The visit was not wholly welcome, for Diana had wished to be alone, had wanted not to speak to anyone this evening. The tableau had had for her a quasi-religious significance. For a moment, she had embodied the semblance of the goddess whose name she bore, and she had felt herself to be the handmaiden of her to whom she had dedicated her life. She had hardly been conscious of all this until that very morning when she had waked in her white bedroom and had beheld the pale wintry sun shining through the window greeting her like a herald from a southern clime. Then, in silence, she had offered up a prayer to her namesake, as if in very truth the huntress were a deity. While driving to the show, her mind had been wholly concerned with practical affairs. She thought of the beautiful way the draperies were to cling to her, of how she would hold Doreville by the collar and constrain him to stillness; and on the homeward journey she had been wondering if perhaps she had not lifted her right heel a trifle too high.
"Are you hungry?" she asked Franklin, unable wholly to hide her irritation. "Mary won't be long now. She is bringing Doreville home."
"How splendidly he behaved."
"Could you see him breathing?"
"When I looked at the tableaux through my glasses it was easy to see that all the figures were breathing, with one exception--you, my child."

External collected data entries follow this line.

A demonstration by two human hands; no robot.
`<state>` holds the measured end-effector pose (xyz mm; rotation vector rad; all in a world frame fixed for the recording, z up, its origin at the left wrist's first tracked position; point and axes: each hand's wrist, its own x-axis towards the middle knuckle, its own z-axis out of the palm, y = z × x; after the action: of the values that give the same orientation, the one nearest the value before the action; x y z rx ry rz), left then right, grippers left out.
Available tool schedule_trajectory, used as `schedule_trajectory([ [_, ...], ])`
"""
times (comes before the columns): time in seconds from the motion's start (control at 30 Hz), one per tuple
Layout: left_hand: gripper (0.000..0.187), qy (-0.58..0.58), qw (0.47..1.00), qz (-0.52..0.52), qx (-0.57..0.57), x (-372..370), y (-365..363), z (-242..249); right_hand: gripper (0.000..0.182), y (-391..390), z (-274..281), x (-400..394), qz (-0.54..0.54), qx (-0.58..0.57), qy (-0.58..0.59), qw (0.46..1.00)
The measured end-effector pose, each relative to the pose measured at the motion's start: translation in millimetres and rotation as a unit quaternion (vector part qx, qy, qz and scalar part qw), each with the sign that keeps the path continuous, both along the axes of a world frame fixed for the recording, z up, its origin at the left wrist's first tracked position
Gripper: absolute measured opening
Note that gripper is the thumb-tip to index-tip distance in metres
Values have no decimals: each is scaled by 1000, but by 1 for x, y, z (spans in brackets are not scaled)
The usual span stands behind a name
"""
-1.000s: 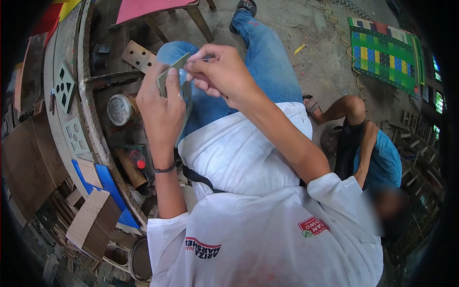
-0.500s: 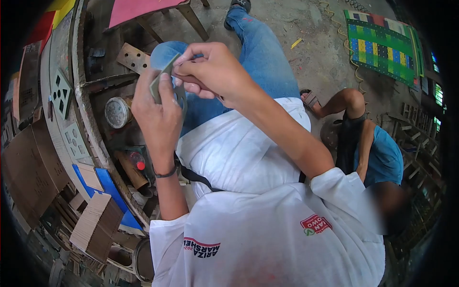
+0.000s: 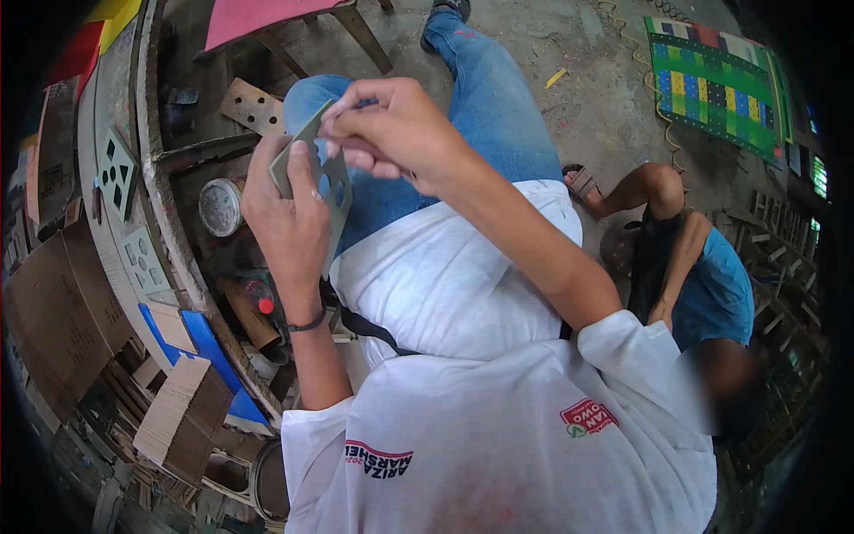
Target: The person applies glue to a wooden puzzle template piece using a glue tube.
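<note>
My left hand (image 3: 286, 209) is closed around a thin grey-green board with cut-out holes (image 3: 307, 132), its thumb on the face turned toward me. The board is tilted above my left knee, and several holes show below my fingers. Against the upper part of the board, my right hand (image 3: 391, 129) has its fingers curled and pinched together. Whatever it may hold is hidden by the fingers.
On the bench at left lie similar boards with cut-outs (image 3: 116, 173) (image 3: 142, 262), a blue panel (image 3: 209, 343) and a cardboard box (image 3: 185, 414). A paint can (image 3: 221, 206) stands underneath. A person (image 3: 712, 276) sits at right, near colourful panels (image 3: 712, 84).
The board has turned slightly in my left hand, so more of its holes show. My right hand's fingers have shifted a little at the board's upper part.
</note>
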<state>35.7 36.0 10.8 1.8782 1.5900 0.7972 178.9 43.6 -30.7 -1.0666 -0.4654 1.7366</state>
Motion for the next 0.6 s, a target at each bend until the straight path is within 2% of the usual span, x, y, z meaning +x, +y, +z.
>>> schedule_trajectory([
  [0.03, 15, -7, 1000, 10, -15, 0, 1, 1, 9, 4, -6, 2, -7, 9, -22, 1000],
  [0.1, 15, -1, 1000, 4, -4, -2, 1, -1, 8, 3, -9, 0, -23, 2, 23, 999],
  [0.17, 16, 9, 1000, 4, 0, -6, 1, -2, 7, -8, 6, -8, 7, 75, 39, 996],
  [0.23, 16, -18, 999, 27, -19, -7, 4, -4, 7, -5, 2, -6, 10, 94, 14, 995],
  [0.3, 17, -22, 999, 24, -18, -7, 6, -4, 9, -4, -5, -4, 37, 95, -62, 993],
  [0.33, 18, -23, 999, 25, -21, -8, 5, -4, 9, -6, -7, -7, 41, 93, -61, 993],
  [0.4, 18, -17, 999, 27, -19, -10, 4, -5, 9, -12, -6, -13, -5, 213, -145, 966],
  [0.5, 19, -15, 1000, 22, -8, -9, 8, -6, 14, -12, -21, -19, -16, 286, -203, 936],
  [0.6, 19, -13, 1000, 19, -9, -10, 8, -5, 16, -17, -14, -13, 22, 287, -234, 929],
])
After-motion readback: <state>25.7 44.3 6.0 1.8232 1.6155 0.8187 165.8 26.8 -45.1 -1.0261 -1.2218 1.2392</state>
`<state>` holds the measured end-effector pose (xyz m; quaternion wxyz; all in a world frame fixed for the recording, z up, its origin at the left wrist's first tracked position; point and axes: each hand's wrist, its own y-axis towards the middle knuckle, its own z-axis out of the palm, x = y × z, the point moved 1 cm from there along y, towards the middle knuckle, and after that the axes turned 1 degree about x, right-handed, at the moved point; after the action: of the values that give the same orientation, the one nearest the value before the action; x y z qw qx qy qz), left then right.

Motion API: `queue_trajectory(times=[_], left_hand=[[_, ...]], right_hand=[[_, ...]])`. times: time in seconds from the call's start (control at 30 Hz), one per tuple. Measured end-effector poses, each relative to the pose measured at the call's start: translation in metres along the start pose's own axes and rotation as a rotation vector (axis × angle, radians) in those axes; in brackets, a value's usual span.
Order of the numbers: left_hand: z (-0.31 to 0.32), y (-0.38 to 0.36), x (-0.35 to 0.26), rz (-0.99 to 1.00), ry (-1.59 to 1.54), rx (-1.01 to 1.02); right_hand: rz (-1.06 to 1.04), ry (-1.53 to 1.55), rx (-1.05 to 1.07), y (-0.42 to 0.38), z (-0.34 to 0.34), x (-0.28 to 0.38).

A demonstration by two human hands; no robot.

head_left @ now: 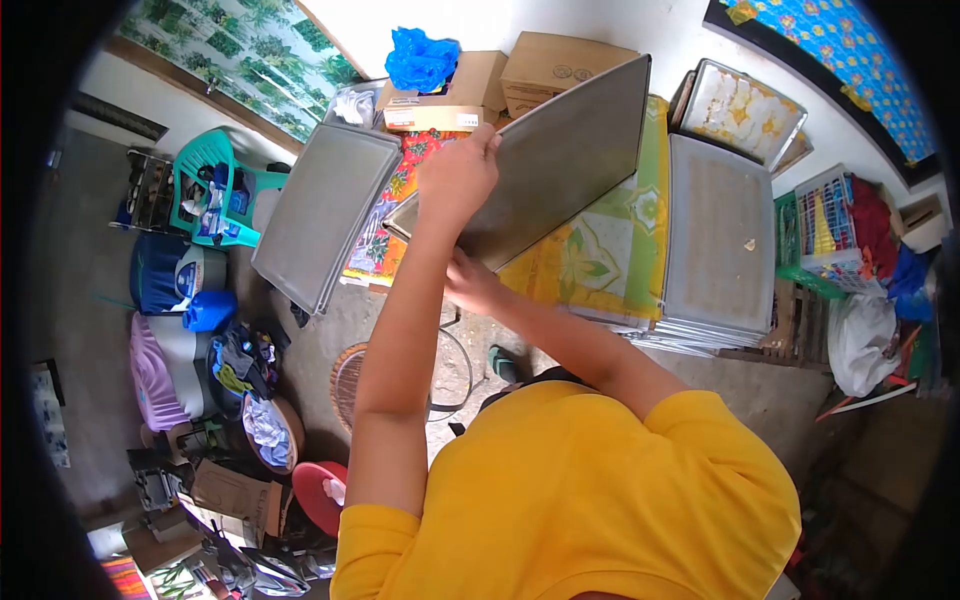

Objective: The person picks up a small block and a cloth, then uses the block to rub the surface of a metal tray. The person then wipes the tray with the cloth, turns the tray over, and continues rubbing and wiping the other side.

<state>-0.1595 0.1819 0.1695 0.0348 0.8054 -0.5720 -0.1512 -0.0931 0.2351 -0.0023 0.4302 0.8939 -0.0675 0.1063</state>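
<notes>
Left grip (458, 178): clenched over the upper edge of a tray (560, 160), fingers curled across the rim near its left end. Right grip (472, 283): set against the tray's lower edge from beneath; whether the fingers are closed on it cannot be told, since the tray and the left forearm cover them. The tray is a flat grey metal sheet, tilted, raised off the counter (590, 260) at upper centre of the frame, its far corner reaching toward the cardboard boxes (545, 65). The counter carries a yellow-green floral cloth. A second tray (325, 210) lies at an angle to the left, overhanging the counter edge. A stack of trays (715, 245) sits at right of centre, with one more tray (745, 105) holding pale pieces propped above it. A blue bag (420, 60) rests on the boxes at top. A green chair (215, 185) stands at upper left. A wire basket (835, 215) sits at far right.
</notes>
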Motion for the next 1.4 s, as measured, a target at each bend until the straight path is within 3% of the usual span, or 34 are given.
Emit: queue_trajectory(times=[0.1, 0.2, 0.3, 0.47, 0.57, 0.8, 0.83, 0.87, 1.07, 1.3, 1.4], left_hand=[[0.002, 0.004, 0.004, 0.015, -0.005, -0.015], [0.000, 0.001, 0.004, 0.004, -0.006, 0.037], [-0.006, -0.002, 0.001, -0.015, -0.074, 0.100], [-0.014, 0.001, 0.008, -0.042, -0.365, 0.300], [-0.018, 0.001, 0.008, -0.043, -0.508, 0.400], [-0.046, -0.004, 0.005, -0.206, -0.729, 0.538], [-0.045, -0.005, 0.004, -0.237, -0.762, 0.531], [-0.033, 0.000, 0.013, -0.110, -0.665, 0.464], [-0.014, -0.007, 0.008, 0.042, -0.272, 0.203], [-0.013, -0.015, -0.004, 0.123, -0.078, 0.059], [-0.011, -0.018, -0.005, 0.151, -0.060, 0.020]], right_hand=[[-0.004, -0.026, 0.169, -0.103, 0.044, -0.019], [0.228, 0.173, 0.508, -0.100, 0.033, -0.009], [0.169, 0.192, 0.215, -0.052, -0.007, 0.001], [0.073, -0.077, -0.230, 0.010, -0.050, 0.000], [-0.061, -0.160, -0.188, 0.041, -0.058, -0.004], [-0.062, -0.444, -0.350, 0.062, -0.070, -0.019], [-0.022, -0.478, -0.354, 0.061, -0.075, -0.027], [0.018, -0.511, -0.359, 0.060, -0.081, -0.037], [0.149, -0.664, -0.415, 0.046, -0.133, -0.103], [0.526, -0.661, -0.526, 0.029, -0.175, -0.181], [0.802, -0.573, -0.622, 0.030, -0.195, -0.227]])
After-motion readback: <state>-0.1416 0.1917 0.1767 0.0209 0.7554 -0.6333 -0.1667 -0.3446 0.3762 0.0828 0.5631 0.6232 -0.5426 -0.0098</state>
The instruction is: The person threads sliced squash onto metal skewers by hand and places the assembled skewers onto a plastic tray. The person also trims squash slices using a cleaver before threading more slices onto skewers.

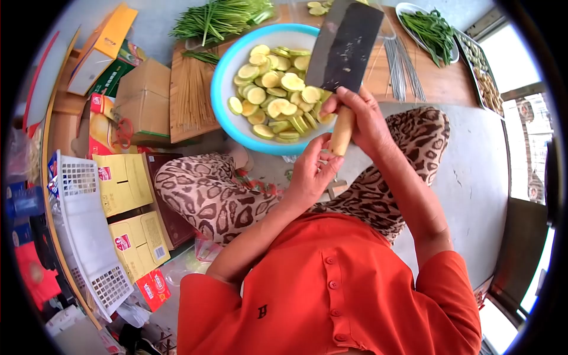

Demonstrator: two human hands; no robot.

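Observation:
My right hand (361, 115) is closed around the wooden handle of a wide cleaver (345, 44), its dark blade raised over the right part of a basin. Just left of the handle's lower end is my left hand (313, 168), its fingers curled and touching or very near the handle; whether they pinch anything is too small to tell. The blue-rimmed white basin (222, 89) holds many round green-edged slices (277, 106), some with pale centres. Part of the basin's right side is hidden by the blade and my right hand.
Wooden skewers (195, 89) lie left of the basin, metal skewers (402, 68) to its right. Long green stalks (216, 18) are at the back. A plate of leafy greens (429, 35) and a tray (482, 74) stand right. Cardboard boxes (145, 97) and a white basket (80, 213) are left.

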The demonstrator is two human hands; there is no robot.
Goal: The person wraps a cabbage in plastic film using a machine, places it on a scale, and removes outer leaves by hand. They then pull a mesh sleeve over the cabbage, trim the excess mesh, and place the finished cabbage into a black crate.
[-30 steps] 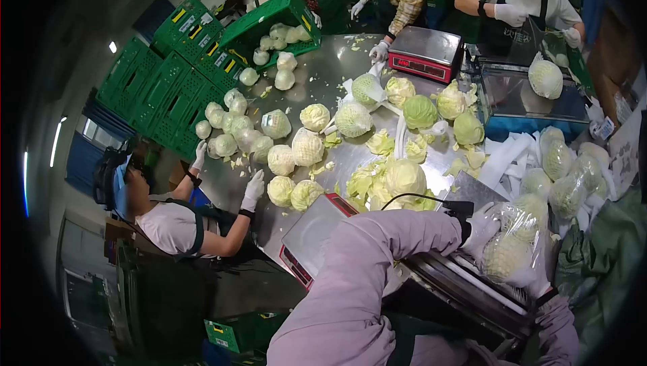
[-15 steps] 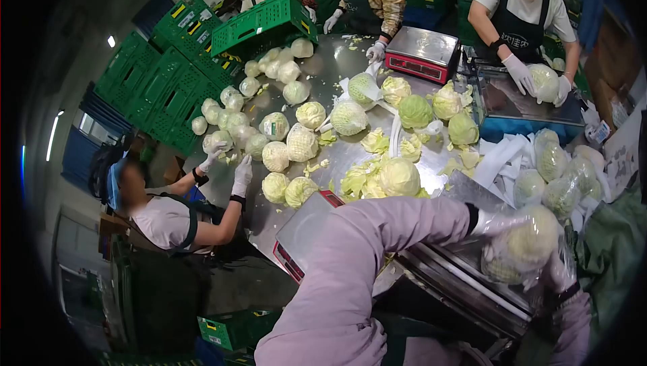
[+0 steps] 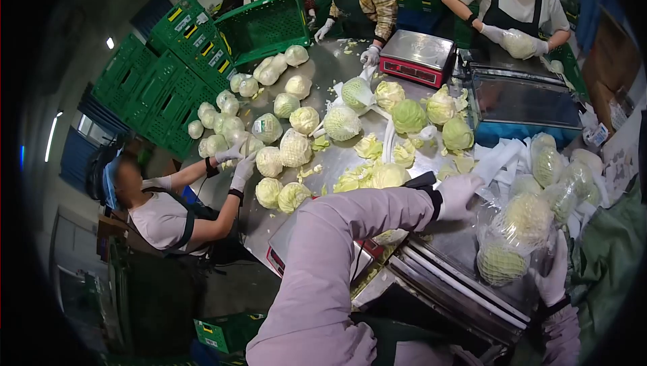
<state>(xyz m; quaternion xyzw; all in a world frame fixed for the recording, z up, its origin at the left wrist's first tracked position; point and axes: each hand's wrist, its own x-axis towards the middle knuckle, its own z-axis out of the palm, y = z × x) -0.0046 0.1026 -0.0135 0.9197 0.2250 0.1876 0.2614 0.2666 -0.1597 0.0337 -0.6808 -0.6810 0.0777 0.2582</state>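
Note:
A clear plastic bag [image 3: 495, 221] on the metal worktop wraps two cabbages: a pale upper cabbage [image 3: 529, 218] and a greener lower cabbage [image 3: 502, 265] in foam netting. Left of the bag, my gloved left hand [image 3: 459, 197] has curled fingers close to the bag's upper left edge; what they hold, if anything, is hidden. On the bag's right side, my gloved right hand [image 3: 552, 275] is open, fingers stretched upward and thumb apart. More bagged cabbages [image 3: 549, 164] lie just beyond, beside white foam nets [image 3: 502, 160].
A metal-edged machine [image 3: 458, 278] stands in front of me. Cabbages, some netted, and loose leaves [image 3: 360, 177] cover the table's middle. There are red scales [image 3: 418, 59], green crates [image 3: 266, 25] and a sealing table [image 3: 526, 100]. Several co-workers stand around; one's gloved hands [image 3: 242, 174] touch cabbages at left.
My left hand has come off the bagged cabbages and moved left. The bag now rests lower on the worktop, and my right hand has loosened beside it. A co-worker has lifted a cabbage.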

"I had lost the knack of holding my breath and have been practising every day for the last week by holding my face under water in my bath."
She took a cigarette from the box and threw herself just as she was, in her dark walking dress, upon a low sofa. She looked pensive and serious.
Franklin was in a mood of contemplation rather than of admiration, and as he looked down on her reclining form he no longer saw her as an individual but as a type. He followed in imagination the course of the development of the eager girl she had been, to the beautiful woman she was now; and, with the injustice habitual to mankind (which is on the whole envious when it sees a beloved being on the way to a fruitful expansion) he asked himself whether her experience of life had not been bought too dear, whether the wandering and aimless existence she led had not hindered the development of her inner self. Only to his artist friends did he acknowledge the cleavage in his own soul, torn as it was between the world of art and the world of practical affairs; and, like all active idealists, he was inclined to be intolerant when other idealists invaded his privacies.
"Is it really necessary," he said with a smile, "to learn diving if one would be a goddess?"
She sat up. All that was combative in her nature was on the alert.
"Is it really necessary," she expostulated, "to visa passports in order to be lord of the land of dreams?"
"One tries to keep the two things separate...."
Diana relaxed, and laid her head back among the cushions.
"For my part, my dear Franklin, I try to combine the two."
"You were very fine, Diana. Even the foot you were not putting your weight on remained perfectly steady. Your breast and hair were in keeping with works of the seventh or sixth century. You seemed to belong to the classical world, for unfortunately you wear your hair short."
"Yet the Sphinx is old. I think she is ages older," she retorted pertly.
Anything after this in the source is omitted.